■ EXERCISE
Reproduce, exactly, the lines of the material below from the line containing "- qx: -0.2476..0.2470" through the line containing "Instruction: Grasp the", with both end lines included and nothing else.

■ DATA
== Segment start ==
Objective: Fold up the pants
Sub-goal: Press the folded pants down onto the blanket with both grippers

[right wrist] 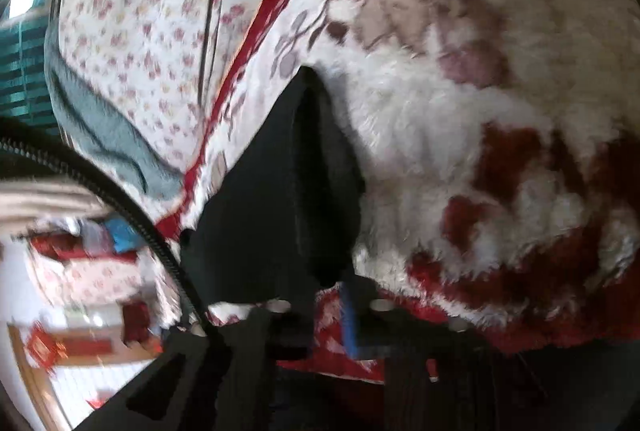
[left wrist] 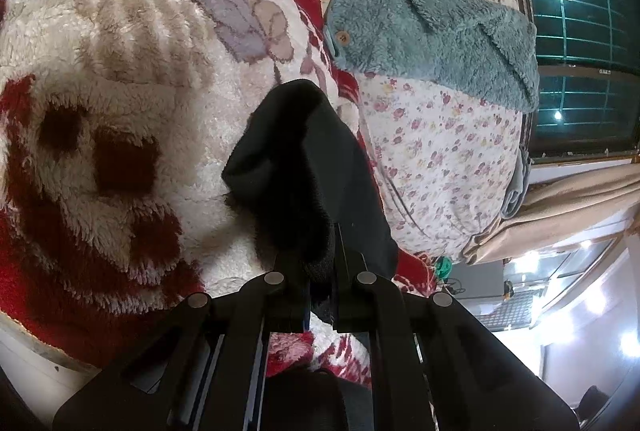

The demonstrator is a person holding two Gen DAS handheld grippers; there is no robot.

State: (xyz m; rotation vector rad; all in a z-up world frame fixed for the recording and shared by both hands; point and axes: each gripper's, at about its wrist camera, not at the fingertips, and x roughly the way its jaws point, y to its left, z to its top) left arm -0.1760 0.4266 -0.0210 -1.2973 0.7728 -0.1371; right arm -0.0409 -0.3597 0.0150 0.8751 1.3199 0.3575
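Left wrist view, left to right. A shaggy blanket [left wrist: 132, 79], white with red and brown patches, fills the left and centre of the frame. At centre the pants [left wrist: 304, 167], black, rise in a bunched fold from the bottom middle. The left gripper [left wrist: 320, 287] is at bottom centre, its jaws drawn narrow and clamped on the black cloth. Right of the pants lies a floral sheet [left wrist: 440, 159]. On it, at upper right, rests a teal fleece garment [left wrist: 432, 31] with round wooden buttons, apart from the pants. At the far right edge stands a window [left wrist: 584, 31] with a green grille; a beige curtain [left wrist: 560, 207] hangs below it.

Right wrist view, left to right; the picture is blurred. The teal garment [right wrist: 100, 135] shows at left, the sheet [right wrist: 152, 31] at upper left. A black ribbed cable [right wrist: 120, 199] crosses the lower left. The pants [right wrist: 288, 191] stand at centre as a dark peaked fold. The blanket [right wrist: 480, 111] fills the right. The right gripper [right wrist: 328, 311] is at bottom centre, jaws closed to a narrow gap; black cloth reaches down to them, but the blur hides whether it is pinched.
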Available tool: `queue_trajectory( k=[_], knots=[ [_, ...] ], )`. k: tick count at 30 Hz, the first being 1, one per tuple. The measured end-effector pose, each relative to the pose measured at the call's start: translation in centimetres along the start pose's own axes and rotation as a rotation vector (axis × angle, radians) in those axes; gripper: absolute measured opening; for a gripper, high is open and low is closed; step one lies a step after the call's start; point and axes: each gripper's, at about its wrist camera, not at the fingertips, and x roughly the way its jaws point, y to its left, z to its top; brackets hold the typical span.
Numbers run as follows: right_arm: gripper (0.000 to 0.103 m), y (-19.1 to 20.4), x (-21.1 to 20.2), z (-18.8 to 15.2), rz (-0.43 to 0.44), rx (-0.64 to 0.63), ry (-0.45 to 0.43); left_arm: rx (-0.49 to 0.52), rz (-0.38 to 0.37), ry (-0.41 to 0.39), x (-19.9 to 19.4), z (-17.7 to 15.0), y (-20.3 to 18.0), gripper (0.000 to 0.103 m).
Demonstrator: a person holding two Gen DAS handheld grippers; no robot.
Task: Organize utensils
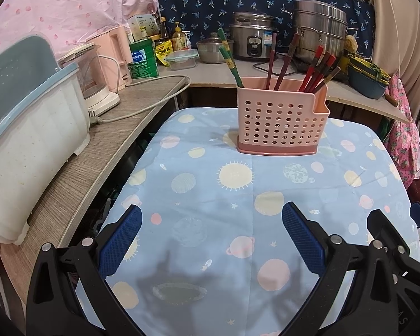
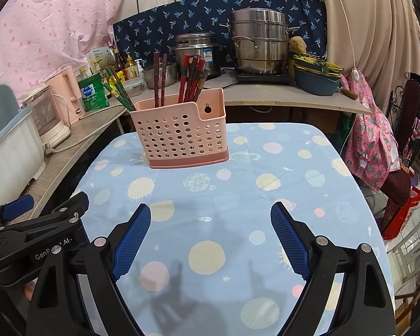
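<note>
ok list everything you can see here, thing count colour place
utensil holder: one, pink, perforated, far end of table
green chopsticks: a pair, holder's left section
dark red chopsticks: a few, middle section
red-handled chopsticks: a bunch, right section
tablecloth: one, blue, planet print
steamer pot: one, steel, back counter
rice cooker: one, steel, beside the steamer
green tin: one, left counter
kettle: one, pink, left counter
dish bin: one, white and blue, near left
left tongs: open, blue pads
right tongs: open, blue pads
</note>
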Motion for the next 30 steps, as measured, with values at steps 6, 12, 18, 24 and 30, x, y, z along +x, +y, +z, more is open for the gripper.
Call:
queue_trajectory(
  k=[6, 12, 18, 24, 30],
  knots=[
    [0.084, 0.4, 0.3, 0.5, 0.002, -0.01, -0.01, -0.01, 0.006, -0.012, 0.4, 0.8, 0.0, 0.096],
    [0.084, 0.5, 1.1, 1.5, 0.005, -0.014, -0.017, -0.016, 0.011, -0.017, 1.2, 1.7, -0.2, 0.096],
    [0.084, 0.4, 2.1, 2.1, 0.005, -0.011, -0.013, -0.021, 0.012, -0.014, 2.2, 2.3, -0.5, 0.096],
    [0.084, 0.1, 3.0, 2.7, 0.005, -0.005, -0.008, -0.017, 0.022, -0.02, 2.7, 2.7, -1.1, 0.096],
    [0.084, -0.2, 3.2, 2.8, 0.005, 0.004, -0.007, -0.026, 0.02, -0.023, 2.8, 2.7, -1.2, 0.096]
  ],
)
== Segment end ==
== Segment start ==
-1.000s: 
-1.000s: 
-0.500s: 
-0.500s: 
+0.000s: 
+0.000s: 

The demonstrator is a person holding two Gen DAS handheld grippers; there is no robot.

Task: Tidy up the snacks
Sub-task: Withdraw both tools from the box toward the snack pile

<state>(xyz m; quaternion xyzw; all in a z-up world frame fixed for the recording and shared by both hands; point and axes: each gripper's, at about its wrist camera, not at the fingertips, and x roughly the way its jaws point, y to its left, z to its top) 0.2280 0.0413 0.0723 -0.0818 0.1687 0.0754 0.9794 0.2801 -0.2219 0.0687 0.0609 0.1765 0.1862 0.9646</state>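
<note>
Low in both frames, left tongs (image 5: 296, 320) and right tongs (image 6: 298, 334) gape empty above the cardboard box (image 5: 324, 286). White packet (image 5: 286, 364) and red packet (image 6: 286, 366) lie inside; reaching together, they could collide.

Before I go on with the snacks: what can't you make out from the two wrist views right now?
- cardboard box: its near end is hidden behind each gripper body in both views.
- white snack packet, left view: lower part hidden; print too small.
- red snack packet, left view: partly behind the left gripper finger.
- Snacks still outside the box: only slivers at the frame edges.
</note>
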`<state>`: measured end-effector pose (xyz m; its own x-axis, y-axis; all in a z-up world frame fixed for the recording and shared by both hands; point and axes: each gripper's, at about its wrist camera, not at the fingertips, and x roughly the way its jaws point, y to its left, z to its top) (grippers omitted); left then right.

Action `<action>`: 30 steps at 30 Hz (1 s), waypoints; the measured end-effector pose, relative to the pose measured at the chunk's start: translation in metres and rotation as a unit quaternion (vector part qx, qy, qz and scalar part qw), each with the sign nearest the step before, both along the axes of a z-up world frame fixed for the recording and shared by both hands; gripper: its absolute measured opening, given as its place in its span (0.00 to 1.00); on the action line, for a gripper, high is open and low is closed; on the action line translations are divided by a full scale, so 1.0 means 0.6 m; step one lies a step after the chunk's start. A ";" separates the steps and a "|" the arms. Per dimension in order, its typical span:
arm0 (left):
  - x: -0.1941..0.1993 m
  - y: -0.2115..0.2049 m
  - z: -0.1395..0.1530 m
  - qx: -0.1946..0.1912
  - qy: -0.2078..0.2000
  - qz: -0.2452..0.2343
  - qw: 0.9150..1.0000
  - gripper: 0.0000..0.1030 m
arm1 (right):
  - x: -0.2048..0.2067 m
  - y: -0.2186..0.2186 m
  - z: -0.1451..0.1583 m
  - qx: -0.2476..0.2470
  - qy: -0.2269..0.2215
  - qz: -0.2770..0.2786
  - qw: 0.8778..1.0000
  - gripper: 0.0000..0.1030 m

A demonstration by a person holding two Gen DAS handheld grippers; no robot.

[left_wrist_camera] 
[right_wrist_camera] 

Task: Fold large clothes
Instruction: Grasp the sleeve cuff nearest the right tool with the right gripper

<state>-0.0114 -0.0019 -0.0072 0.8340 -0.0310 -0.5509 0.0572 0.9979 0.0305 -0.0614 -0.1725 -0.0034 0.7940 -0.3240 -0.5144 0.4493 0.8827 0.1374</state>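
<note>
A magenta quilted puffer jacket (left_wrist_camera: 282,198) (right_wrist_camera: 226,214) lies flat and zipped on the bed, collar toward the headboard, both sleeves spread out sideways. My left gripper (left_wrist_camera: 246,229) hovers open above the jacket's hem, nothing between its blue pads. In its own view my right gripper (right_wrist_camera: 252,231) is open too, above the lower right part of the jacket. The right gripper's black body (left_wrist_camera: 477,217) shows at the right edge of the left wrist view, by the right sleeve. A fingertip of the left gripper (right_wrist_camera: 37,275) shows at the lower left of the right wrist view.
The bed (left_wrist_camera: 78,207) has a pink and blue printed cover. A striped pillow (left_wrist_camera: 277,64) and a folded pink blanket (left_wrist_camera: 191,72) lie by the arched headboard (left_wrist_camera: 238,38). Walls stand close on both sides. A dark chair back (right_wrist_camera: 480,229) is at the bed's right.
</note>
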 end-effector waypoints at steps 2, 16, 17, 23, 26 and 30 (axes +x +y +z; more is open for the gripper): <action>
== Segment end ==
■ SOLUTION
  - qx: -0.2476..0.2470
  - qy: -0.2269..0.2215
  - qz: -0.2770..0.2786
  - qw: 0.8778..1.0000
  - gripper: 0.0000..0.1030 m

A demonstration by a person holding two Gen DAS handheld grippers; no robot.

[left_wrist_camera] 
[right_wrist_camera] 

Task: Fold large clothes
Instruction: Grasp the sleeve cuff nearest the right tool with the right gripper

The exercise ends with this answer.